From the records below, set down exactly the lines starting with the line that contains "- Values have" and going on through the line that contains "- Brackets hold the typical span". Nothing else is wanted.

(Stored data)
┌────────
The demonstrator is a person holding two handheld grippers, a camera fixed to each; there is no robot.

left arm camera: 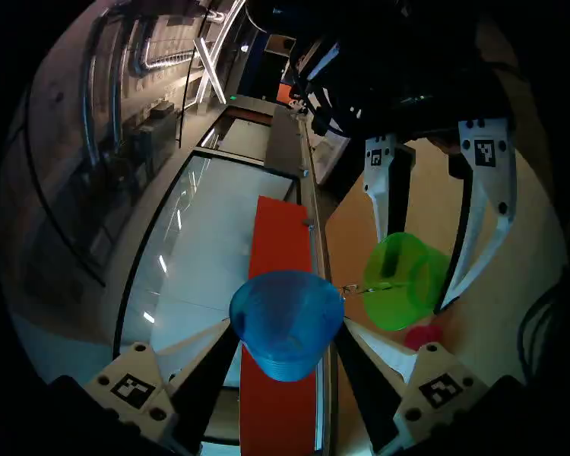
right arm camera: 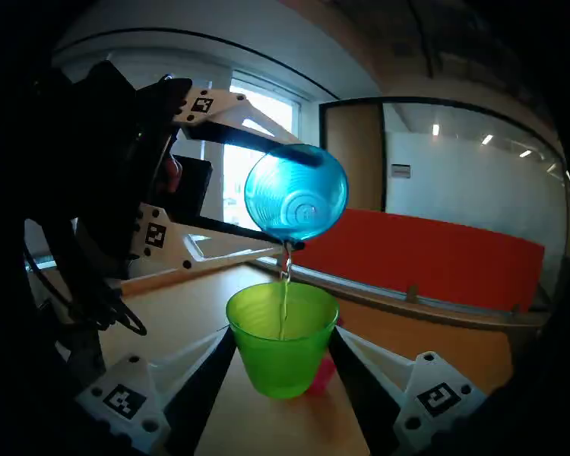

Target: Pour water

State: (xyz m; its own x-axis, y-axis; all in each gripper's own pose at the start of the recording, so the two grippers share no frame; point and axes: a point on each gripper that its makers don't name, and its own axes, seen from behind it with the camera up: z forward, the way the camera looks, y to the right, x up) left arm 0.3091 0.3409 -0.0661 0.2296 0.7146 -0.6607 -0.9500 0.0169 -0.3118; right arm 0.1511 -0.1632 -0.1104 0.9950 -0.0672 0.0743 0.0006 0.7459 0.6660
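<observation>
A translucent blue cup [left arm camera: 289, 323] sits between the fingers of my left gripper [left arm camera: 286, 328], which is shut on it. In the right gripper view the blue cup [right arm camera: 296, 190] is tipped on its side above a green cup [right arm camera: 283, 346], held by the left gripper [right arm camera: 306, 201]. A thin stream of water [right arm camera: 285, 292] falls from its rim into the green cup. My right gripper [right arm camera: 283, 334] is shut on the upright green cup. The left gripper view shows the green cup [left arm camera: 403, 281] in the right gripper [left arm camera: 416, 287], just right of the blue one.
A wooden table [right arm camera: 171, 319] lies under both cups. A small pink thing [right arm camera: 323, 376] rests on it right behind the green cup. A long red panel [right arm camera: 437, 258] runs along the table's far edge, with glass walls [left arm camera: 201, 228] beyond. Black cables [right arm camera: 118, 315] hang at the left.
</observation>
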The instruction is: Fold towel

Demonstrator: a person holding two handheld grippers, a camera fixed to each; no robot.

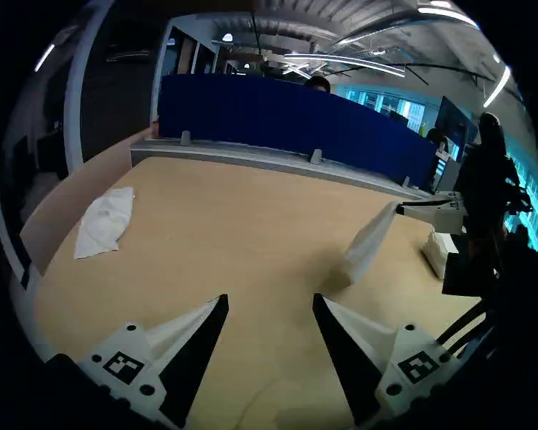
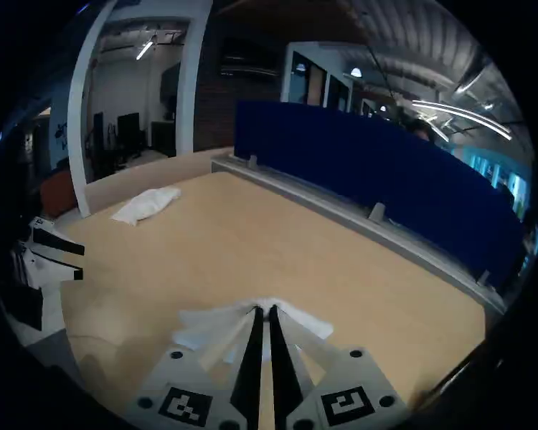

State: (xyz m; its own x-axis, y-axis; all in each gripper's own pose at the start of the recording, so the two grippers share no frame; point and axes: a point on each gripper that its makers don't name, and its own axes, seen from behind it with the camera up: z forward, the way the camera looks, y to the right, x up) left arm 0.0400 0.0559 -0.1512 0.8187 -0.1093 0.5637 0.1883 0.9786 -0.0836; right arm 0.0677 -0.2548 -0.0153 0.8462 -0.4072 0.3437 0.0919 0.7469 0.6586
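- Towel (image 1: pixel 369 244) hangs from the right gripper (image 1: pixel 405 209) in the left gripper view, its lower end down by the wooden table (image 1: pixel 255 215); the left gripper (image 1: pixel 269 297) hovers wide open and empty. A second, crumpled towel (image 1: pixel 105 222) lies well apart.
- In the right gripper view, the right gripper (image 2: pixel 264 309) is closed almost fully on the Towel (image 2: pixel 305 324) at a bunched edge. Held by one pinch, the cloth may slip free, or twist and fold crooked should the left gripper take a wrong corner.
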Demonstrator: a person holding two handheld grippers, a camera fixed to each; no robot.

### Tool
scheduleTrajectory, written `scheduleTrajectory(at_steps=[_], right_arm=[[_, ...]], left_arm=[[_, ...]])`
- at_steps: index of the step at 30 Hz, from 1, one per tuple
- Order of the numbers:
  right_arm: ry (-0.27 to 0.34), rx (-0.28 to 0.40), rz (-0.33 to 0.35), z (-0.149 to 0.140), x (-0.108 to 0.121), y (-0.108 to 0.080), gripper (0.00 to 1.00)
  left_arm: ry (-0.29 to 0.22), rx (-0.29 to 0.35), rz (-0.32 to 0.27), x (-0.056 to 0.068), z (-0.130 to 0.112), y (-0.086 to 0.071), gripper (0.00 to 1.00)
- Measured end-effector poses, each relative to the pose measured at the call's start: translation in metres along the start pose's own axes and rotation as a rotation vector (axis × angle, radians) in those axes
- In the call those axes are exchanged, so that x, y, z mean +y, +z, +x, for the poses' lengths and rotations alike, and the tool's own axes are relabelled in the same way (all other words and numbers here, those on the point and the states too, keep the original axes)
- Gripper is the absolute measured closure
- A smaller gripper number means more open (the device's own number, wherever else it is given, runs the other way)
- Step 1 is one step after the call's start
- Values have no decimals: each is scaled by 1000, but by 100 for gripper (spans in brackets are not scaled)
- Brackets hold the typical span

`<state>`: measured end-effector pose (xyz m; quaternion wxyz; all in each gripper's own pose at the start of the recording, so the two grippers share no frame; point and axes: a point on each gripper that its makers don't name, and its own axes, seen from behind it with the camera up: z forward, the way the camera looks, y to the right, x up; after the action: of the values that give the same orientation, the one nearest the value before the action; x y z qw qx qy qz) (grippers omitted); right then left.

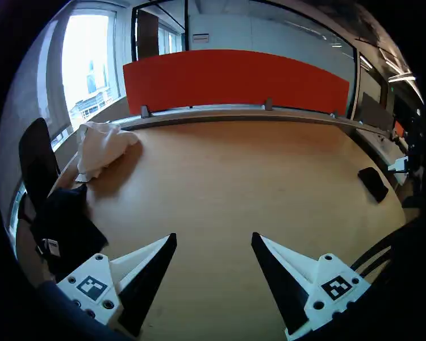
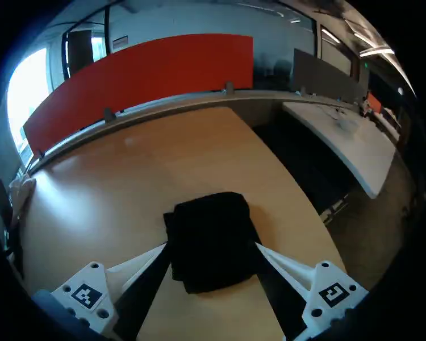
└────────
## Response to this exercise
- Values have no decimals: each is scaled by 1000, but by 100 for gripper (spans in brackets are not scaled)
- Brackets hold the typical span

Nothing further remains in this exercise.